In good climes, this should read like a piece of cake. But on hearing Runsewe and given the hell of the past, the main thing that would come to any sane mind has to do with two things: Is this mere braggadocio from Runsewe or can the mission to put the Open back in play now fixed, determined and inviolable?
However, one sure thing is that there can never be an easy answer to the above question. Truth is the Open, over the past 23 years it has been in the cooler, has been violated, battered and so much ill-treated that nobody, not even Runsewe and the sports minister put together, could be trusted to bring back the Open.

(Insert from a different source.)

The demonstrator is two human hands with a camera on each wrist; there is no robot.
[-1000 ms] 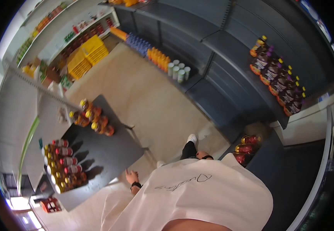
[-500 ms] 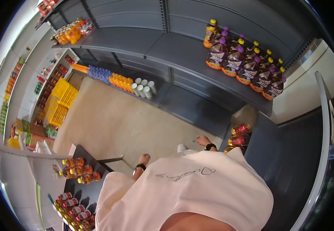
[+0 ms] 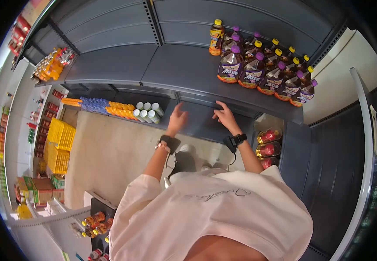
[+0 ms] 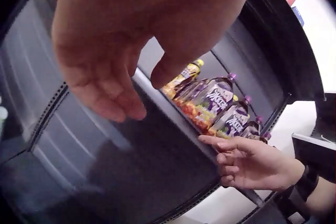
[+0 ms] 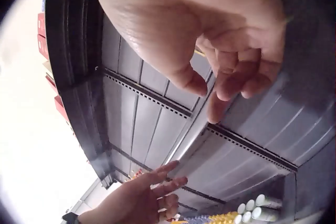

Reason? The sheer greed that initially kicked the Open from the fairway to the rough now makes the tourney a perennial loser no one will want to touch with a mile long pole. Besides, the Open had long been shoved off the European Tour and so to guarantee any participation of quality players like in past events could as well read like a pipe dream. In fact, this is why it sounded so funny and awkward when Runsewe freely pronounced that the Open was back.
Sure, some people have more guts than brains. It is, however, clear that Runsewe has both. Yet Runsewe is an intensely go-lucky man who believes he can achieve anything. But how he intends to skip the frying pan and go straight into the fire remains a bone of contention here.
For instance, would the federal government part with at least $1 million needed to get a decent entry into the event? This appears unlikely given the manner the same government held tightly in its spat with ASUU.
Or would Runsewe go cap in hand to corporate bodies when it was clear most corporate bodies had sworn off sponsorships after discovering that a chunk of the money they put on the table as sponsorship fees usually got drowned in pockets of members of phantom ‘organising committees’ of tournaments.
You can now raise a searchlight and ask why Globacom, which once started a Pro Tour running into at least a billion naira, suddenly backed out after the first leg of the Tour played out at St. Mark’s course in Otukpo, Benue State. Or why another mega communication outfit in MTN backed out from golf sponsorships in Nigeria when it is clear the same company is putting up with its golf sponsorship commitment in other African countries, especially South Africa.
Given this scenario, Otunba Runsewe should ask again if he has a Plan B to achieve his lofty dream. But if his hope hinges on the sports minister who offered just a million Naira when past NGF President Prince Olagunsoye Oyinlola hosted an international youth event that gulped close to N20 million, then all that is visible are mere pipe dreams.